- _Work required_
Of all the entries below, only the lines from the one with "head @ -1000" up to and including the one with "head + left" are to be duplicated exactly.

(Dataset excerpts)
'''

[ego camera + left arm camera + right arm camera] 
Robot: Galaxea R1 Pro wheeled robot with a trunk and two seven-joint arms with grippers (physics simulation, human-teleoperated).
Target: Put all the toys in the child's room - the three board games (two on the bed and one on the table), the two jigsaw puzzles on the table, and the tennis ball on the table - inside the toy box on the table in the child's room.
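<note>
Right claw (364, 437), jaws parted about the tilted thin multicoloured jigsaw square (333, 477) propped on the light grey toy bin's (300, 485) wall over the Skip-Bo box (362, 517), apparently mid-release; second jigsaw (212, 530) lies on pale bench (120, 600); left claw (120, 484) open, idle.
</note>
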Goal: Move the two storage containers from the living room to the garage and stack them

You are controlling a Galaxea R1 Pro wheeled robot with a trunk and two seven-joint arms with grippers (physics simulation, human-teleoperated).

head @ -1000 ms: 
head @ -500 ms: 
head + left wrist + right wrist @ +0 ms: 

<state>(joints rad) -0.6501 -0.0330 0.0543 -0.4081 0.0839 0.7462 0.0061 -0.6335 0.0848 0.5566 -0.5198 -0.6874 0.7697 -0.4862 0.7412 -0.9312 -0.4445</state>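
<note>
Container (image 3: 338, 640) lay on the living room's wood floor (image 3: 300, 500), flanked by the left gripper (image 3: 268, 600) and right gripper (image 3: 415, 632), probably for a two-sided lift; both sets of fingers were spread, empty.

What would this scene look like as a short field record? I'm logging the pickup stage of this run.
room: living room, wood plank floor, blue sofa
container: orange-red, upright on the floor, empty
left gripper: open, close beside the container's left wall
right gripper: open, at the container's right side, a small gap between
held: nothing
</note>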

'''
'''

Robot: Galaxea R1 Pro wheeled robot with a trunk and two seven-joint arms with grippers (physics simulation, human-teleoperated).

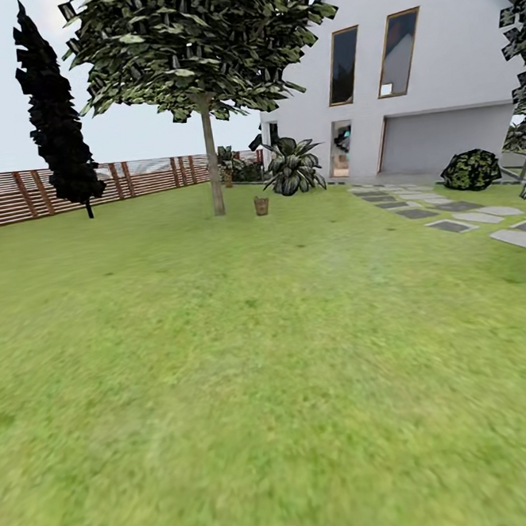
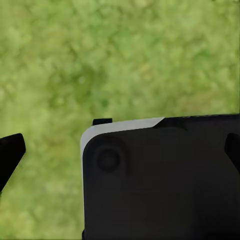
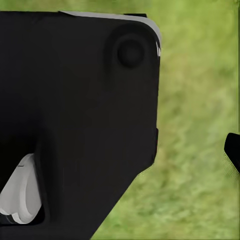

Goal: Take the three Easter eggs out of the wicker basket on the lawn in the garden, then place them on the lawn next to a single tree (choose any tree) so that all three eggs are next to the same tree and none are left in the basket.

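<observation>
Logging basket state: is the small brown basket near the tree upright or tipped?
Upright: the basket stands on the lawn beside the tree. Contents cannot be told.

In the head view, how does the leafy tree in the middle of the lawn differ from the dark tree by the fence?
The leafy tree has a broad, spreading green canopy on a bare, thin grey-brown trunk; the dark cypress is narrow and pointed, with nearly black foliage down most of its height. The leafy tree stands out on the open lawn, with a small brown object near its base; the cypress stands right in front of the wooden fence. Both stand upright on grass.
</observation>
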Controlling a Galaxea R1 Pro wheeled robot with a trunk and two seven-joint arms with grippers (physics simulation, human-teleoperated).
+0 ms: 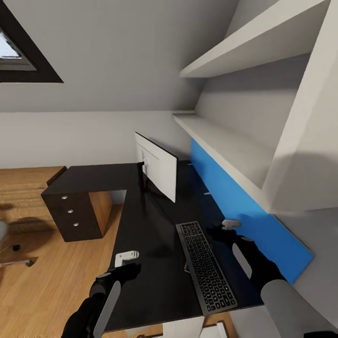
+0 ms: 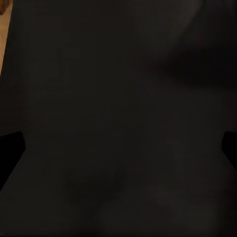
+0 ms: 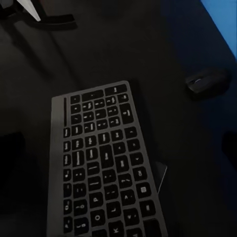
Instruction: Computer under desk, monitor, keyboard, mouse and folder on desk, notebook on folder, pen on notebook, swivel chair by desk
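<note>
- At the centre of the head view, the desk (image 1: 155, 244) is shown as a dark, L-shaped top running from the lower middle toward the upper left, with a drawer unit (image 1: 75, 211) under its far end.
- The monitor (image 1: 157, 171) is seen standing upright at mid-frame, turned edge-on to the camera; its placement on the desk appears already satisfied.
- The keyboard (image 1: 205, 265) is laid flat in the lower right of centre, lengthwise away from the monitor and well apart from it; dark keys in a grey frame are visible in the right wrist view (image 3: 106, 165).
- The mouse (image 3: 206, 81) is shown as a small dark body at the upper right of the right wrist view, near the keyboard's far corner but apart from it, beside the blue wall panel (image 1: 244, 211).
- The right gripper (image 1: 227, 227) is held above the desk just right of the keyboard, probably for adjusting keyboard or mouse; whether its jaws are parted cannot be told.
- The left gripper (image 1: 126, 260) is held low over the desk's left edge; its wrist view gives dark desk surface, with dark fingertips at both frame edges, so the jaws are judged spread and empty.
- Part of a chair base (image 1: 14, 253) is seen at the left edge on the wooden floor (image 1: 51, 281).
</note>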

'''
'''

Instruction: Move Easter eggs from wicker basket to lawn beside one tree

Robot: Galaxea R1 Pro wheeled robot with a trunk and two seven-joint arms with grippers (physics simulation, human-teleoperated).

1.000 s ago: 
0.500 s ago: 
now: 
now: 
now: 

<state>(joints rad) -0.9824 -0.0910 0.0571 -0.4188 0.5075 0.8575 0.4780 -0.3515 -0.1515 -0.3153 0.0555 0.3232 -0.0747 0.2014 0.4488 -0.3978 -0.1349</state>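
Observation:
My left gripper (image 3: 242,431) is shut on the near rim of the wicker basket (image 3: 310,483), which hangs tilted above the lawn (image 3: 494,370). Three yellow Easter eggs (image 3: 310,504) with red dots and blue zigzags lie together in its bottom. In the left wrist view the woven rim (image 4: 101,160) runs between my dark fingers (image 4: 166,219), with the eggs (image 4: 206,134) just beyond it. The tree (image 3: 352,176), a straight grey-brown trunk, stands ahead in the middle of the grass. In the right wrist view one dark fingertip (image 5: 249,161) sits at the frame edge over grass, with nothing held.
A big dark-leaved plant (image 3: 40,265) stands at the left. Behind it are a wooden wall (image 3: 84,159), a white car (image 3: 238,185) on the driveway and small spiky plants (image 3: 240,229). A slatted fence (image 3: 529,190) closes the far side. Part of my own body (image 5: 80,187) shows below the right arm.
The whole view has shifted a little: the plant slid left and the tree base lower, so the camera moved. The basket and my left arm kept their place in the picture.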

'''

- _Answer for the task_
head @ -1000 ms: 
head @ -500 ms: 
head + left wrist + right wrist @ +0 ms: 

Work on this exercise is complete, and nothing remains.